Biarkan Aku Menantimu Walau Engkau Tak Pernah Memintanya
Manakah
yang lebih engkau sukai? Menanti atau mencari?
Kedua
pilihan yang seharusnya tidak menjadi pilihan untukku, dengannya harus
merasakan apa itu kesabaran dan perjuangan. Bersabar dalam menanti, dan
berjuang dalam mencari. Keduanya sama-sama memiliki tantangan.
Entahlah..,
hingga kini aku tak tahu berada dalam posisi yang mana? Apakah itu pencarian
atau penantian, yang jelasnya aku sedang berusaha untuk tidak terlalu berharap
padanya. Seseorang yang hilang belasan tahun yang lalu, tapi kini aku telah menemukannya
diantara miliaran manusia. Namun semua masih sebatas menemukan, tak ada harapan
apapun, apalagi sebuah komitmen. Belum, itu semua belum terfikir dibenak
masing-masing. Dipertemukan dengannya lagi adalah sebuah anugerah. Meski dengan
pertemuan tersebut akan dihadapkan lagi
dengan perpisahan. Apapun itu, itulah
jalan takdir yang harus dijalanai. Aku yakin itulah liku-liku yang Allah
takdirkan untukku dan dirinya sebelum masa penentuan itu tiba.
Kadang
lelah. Lelah mengejarnya. Untuk itu, aku belajar untuk tidak berlari terlalu
kencang yang pada akhirnya akan jatuh dan berujung pada kekecewaan. Suatu hal
yang sedari kecil tak pernah kusukai. Yaitu perpisahan. Ya, hingga kini biarlah
ada satu nama yang tinggal dihatiku. Biarkan satu nama itu hidup diketerbatasan
rasaku, biarkan ia bernafas dengan leluasa, biarkan ia tetap tinggal hingga
takdir menentukan.
Kamu,
aku tak terlalu mengenalmu? Siapa kamu? Bagaimana karaktermu sekarang? Apa
hal-hal yang tidak engkau sukai? Bahkan visi hidupmu sekalipun aku tak pernah
tau.
Aku
hanya mengenal namamu. Itupun hanya melalui daftar pertemanan diakun sosial
media dan tak lebih. Wajahmu? Ah, aku tak terlalu hafal bagaimana bentuknya.
Aku hanya tahu dirimu yang dulu , dirimu yang nakal, jail dan mengesalkan buatku.
Tapi itu sudah belasan tahun yang lalu, sejak kita bersama di batas waktu lampau.
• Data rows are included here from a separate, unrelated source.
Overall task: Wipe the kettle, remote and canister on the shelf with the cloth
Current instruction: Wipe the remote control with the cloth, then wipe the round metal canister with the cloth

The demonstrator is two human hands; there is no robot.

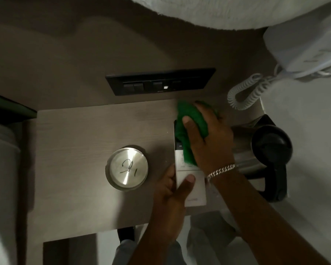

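Note:
A white remote (pixel 196 188) lies lengthwise on the wooden shelf (pixel 80 134). My left hand (pixel 170 199) grips its near end, thumb on top. My right hand (pixel 208 138), with a silver bracelet at the wrist, presses a green cloth (pixel 189 131) onto the remote's far half, hiding most of the buttons. To the left stands the round canister (pixel 126 167), seen from above with its shiny metal lid. The steel kettle (pixel 264 150) with a black lid and handle sits at the shelf's right end, partly behind my right forearm.
A black switch and socket panel (pixel 161 81) is set in the wall behind the shelf. A white wall phone (pixel 302 44) with a coiled cord (pixel 248 90) hangs at the upper right. White bedding lies along the top edge. The shelf's front edge is near my body.

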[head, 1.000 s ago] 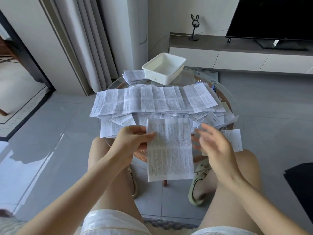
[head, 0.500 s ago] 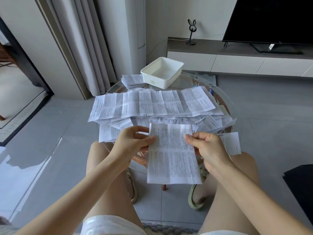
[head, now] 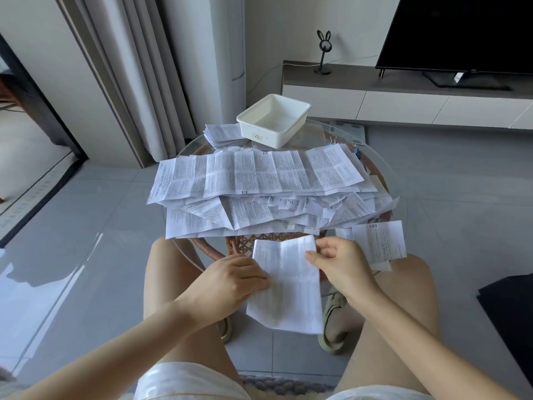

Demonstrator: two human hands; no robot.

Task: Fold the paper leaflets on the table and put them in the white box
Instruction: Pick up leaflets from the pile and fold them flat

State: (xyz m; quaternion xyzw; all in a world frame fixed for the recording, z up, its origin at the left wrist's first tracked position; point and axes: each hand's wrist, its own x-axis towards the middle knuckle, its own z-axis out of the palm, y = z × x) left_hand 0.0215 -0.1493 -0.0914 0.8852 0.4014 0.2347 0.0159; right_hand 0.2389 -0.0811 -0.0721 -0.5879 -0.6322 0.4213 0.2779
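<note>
Left hand (head: 230,280), right hand (head: 341,267) hold one leaflet (head: 288,293); its print unreadable

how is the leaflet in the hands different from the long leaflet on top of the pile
The held leaflet is in the air, gripped by the left hand and right hand; the long leaflet lies untouched on the pile. The held leaflet is taller than wide, the long leaflet is spread wide across many panels. Both are white printed paper with fold creases.
</note>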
Saat kita masih awam dengan arti cinta. Dan
kufikir, sudah banyak yang berubah dari dirimu. Entahlah.., aku tak sedikitpun
tahu tentang perubahanmu. Yang kutahu, dari setiap postinganmu disosial media
menggambarkan bahwa kau sudah berubah, lebih baik dari apa yang kubayangkan
sebelumnya. Perubahanmu adalah kejutan terindah untukku. Speechless!
Ah,
mungkin aku salah jika aku terlalu mengharapkanmu, sementara aku tak tahu
bagaimana detail perasaanmu padaku. Kamu misteri bagiku. Susah ditebak. Aku
menyesal karena aku pernah menunjukkan sikap kalau aku terlalu berharap padamu.
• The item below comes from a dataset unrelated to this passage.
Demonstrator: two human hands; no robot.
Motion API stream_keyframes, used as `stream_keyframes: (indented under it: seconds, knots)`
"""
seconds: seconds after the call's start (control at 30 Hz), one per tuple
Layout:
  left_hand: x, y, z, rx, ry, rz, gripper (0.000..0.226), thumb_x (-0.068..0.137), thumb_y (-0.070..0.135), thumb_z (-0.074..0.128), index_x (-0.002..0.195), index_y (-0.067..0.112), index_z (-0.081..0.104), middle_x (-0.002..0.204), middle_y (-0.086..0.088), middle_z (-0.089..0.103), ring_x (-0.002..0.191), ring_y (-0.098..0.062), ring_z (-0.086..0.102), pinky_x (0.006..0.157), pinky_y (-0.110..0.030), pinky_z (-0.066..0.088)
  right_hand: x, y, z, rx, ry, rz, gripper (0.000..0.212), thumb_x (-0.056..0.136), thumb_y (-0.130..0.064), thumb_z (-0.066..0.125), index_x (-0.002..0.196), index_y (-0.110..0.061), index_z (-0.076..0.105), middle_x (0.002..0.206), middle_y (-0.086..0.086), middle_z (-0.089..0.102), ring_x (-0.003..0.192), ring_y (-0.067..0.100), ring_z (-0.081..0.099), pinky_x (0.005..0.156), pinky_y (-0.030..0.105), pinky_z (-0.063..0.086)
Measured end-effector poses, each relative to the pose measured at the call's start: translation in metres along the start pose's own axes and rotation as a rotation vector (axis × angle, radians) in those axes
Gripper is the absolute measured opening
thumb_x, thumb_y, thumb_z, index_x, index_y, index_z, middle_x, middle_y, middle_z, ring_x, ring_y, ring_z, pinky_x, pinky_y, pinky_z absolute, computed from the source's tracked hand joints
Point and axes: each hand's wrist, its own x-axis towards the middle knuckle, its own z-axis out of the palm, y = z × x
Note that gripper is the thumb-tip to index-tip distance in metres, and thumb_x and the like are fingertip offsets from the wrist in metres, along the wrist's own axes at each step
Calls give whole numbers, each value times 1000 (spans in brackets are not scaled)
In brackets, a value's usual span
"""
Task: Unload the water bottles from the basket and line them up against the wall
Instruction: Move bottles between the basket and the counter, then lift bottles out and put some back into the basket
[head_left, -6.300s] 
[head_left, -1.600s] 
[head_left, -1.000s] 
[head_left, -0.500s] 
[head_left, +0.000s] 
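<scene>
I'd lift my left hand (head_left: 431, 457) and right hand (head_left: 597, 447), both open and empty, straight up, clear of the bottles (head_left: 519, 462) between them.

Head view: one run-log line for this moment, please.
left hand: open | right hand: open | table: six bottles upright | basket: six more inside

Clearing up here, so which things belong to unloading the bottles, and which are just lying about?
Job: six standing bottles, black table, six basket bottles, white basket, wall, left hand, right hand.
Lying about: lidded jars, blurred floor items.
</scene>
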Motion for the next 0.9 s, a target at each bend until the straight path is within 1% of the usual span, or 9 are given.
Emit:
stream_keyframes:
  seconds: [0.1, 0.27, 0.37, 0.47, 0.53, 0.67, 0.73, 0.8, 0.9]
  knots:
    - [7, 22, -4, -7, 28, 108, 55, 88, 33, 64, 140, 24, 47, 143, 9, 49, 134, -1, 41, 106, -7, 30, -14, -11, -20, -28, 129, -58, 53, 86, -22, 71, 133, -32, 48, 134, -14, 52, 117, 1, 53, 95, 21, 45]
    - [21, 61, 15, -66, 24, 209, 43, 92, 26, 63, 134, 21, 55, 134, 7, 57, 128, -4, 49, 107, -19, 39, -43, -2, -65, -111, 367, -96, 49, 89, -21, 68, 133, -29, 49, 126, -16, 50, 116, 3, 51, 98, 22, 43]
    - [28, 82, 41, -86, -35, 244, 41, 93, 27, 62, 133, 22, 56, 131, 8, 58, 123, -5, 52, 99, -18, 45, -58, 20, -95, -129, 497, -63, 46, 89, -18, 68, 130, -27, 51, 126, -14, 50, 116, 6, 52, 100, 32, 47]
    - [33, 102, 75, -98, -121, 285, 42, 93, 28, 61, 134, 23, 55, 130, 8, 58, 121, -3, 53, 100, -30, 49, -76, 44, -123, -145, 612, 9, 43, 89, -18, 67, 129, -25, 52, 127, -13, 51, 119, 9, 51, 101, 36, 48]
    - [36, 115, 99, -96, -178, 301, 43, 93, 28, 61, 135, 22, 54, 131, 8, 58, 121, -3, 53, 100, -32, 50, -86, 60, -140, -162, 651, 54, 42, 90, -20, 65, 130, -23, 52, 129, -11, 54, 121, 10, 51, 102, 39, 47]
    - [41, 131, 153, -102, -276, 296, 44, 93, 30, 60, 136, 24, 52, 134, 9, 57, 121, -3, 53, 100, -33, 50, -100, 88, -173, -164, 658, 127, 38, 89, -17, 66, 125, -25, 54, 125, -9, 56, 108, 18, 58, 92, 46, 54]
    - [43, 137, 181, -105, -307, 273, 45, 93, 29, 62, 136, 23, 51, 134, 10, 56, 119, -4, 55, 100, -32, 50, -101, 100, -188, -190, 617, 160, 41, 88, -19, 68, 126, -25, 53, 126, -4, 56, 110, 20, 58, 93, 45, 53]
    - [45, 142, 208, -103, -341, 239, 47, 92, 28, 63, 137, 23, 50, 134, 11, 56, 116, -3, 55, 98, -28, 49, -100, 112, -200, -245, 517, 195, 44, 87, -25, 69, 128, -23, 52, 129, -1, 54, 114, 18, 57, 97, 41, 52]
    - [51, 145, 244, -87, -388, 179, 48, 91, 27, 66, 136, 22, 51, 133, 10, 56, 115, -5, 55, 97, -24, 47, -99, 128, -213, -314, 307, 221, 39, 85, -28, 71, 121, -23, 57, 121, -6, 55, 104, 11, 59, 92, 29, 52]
Tidak, aku tak akan membiarkan diriku terus terbawa arus karena mencintaimu.
Sekuat
hati aku mengusir dirimu dari sela-sela ruang hatiku, tapi engkau masih
kembali, dan terus saja kembali. Kutanyakan padamu apa maumu, tapi kau tak
memberi jawaban apapun padaku. Lalu aku harus bagaimana? Tegakah kau melihatku
terombang-ambing dalam perasaan karena mencintaimu? Tegakah kau membiarkanku
mengharapkan cinta semu yang pada akhirnya tak akan pernah datang. Aku harus
bagaimana?
Apakah
aku salah jika aku mencintaimu? Aku tak tahu kapan pertama kalinya aku jatuh
cinta padamu? Aku juga tak tahu sampai kapan cinta ini bisa bertahan. Yang
kurasakan, aku begitu nyaman dengan fitrah cinta ini. Tanpa menyapa, tanpa
bertemu. Aku mencintaimu melalui doa-doaku. Apakah kau melihat langit? Ya sama.
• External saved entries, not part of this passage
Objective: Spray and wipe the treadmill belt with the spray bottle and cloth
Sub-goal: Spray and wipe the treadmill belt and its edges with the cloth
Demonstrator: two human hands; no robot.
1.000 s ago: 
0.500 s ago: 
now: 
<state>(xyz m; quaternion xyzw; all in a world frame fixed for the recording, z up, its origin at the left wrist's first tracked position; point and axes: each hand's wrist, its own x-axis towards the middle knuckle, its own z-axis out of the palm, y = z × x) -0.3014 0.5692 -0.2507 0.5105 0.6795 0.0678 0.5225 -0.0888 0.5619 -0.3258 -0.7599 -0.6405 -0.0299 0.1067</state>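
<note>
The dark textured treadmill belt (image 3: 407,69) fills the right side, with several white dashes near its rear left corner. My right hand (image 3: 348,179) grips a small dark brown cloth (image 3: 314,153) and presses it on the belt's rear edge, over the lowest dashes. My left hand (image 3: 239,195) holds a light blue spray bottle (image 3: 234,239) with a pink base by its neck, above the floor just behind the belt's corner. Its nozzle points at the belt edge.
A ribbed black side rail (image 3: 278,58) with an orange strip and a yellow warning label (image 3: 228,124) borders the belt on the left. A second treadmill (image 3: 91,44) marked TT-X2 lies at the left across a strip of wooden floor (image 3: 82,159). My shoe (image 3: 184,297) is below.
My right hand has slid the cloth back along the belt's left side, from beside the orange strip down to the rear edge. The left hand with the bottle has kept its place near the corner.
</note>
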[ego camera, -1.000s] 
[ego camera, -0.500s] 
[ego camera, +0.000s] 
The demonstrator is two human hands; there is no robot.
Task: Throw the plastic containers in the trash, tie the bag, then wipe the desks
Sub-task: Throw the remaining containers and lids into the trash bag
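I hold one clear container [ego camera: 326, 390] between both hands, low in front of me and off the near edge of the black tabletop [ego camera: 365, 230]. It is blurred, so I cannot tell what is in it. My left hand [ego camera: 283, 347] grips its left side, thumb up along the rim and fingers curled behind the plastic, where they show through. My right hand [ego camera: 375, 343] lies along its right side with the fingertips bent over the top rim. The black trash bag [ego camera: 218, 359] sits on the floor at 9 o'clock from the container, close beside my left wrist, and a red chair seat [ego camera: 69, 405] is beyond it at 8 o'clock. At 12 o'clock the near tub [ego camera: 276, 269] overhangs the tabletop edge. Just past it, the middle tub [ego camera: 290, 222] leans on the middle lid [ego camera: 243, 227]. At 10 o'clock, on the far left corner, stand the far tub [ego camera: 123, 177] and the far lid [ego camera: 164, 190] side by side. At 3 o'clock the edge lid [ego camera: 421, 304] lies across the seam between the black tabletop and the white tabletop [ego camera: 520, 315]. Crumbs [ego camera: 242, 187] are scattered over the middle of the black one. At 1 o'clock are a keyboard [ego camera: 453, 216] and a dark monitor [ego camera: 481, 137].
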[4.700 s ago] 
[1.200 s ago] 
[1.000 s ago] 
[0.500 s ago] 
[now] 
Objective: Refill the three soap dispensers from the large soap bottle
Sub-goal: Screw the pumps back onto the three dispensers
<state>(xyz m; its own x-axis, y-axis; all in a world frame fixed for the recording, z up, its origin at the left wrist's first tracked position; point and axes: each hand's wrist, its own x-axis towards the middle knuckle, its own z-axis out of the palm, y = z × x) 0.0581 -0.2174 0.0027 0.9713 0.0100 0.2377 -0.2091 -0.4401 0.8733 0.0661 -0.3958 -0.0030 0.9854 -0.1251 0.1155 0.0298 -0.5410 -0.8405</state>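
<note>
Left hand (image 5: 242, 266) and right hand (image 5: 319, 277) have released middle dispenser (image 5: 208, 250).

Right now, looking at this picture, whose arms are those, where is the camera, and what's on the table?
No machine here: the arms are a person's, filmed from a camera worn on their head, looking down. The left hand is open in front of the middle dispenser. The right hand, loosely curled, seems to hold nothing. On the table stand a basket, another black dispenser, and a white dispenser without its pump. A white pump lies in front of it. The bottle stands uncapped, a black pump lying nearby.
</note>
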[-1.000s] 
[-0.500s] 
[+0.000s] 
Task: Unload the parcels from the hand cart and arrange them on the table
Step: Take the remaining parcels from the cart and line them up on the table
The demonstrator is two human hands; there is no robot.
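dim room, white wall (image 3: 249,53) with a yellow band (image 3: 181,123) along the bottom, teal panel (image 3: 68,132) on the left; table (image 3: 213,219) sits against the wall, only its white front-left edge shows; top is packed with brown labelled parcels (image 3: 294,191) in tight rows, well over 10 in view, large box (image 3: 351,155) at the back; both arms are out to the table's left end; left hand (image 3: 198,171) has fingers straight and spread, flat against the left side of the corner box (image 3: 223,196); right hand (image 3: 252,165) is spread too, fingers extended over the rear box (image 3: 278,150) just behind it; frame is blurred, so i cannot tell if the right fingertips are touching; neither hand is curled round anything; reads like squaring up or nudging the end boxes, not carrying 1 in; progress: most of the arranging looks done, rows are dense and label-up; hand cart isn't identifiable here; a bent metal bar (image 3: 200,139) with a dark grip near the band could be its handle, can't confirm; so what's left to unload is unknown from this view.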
Akupun melihatnya. Dalam proses ini kusampaikan rinduku melalui angin,
pernahkah kau merasakannya? Ah, kenapa kau tega menelantarkan perasaan ini?
Mengapa tak kau beri kepastian padaku?
Apapun
yang kau putuskan mungkin aku akan terima segala konsekuensinya. Tapi hal itu
tak pernah engkau lakukan. Kau masih saja membiarkan hatiku terlontang-lantung
menunggu jawaban ketidakpastianmu. Lalu kau akan bilang bahwa pacaran itu
diharamkan dalam islam, mungkin itu senjata pamungkasmu untuk menghindari
pertanyaanku, bukan? Meskipun aku sendiri tahu, bahwa tiada ‘pacaran’ dalam
kamus islam yang sesungguhnya. Sebenarnya akupun risih dengan istilah pacaran,
meskipun orang-orang akhir zaman menamainya “pacaran islami’, tetap saja
melanggar aturan syar’i. Apapun istilahnya tetap saja islam tegas dalam
aturannya, kau memang benar. Islam mengharamkan pacaran. Tapi tahukah kau? Aku tak
ingin berpacaran denganmu sebelum tanganmu dan tangan ayahku bertemu dihadapan
penghulu, sebelum ikrarmu bergeming di arsy-Nya, sebelum para hadirin serentak
berkata “Sah” maka saat itu juga aku tak ingin berpacaran denganmu. Aku tahu
langkah bagaimana yang harus ku jalani. Duhai lelaki yang ku cintai karena
Allah, aku hanya ingin menikah denganmu. Kapan kau akan melamarku? Kapan kau
akan membawa rombongan keluargamu ke rumah ayahku? Kapan kau akan mengetuk
pintu rumahku?
Tapi
tak mengapa, jika kau tak memberikan harapan walau secuilpun padaku. Dengan begitu,
aku belajar untuk tak terlalu mengharapkanmu. Aku tahu, caramu adalah jalan
terbaik untuk kita saling menjaga diri. Terimakasih karena tidak menyapa,
terimakasih karena tidak mendekat, terimakasih karena tidak mengatakan cinta.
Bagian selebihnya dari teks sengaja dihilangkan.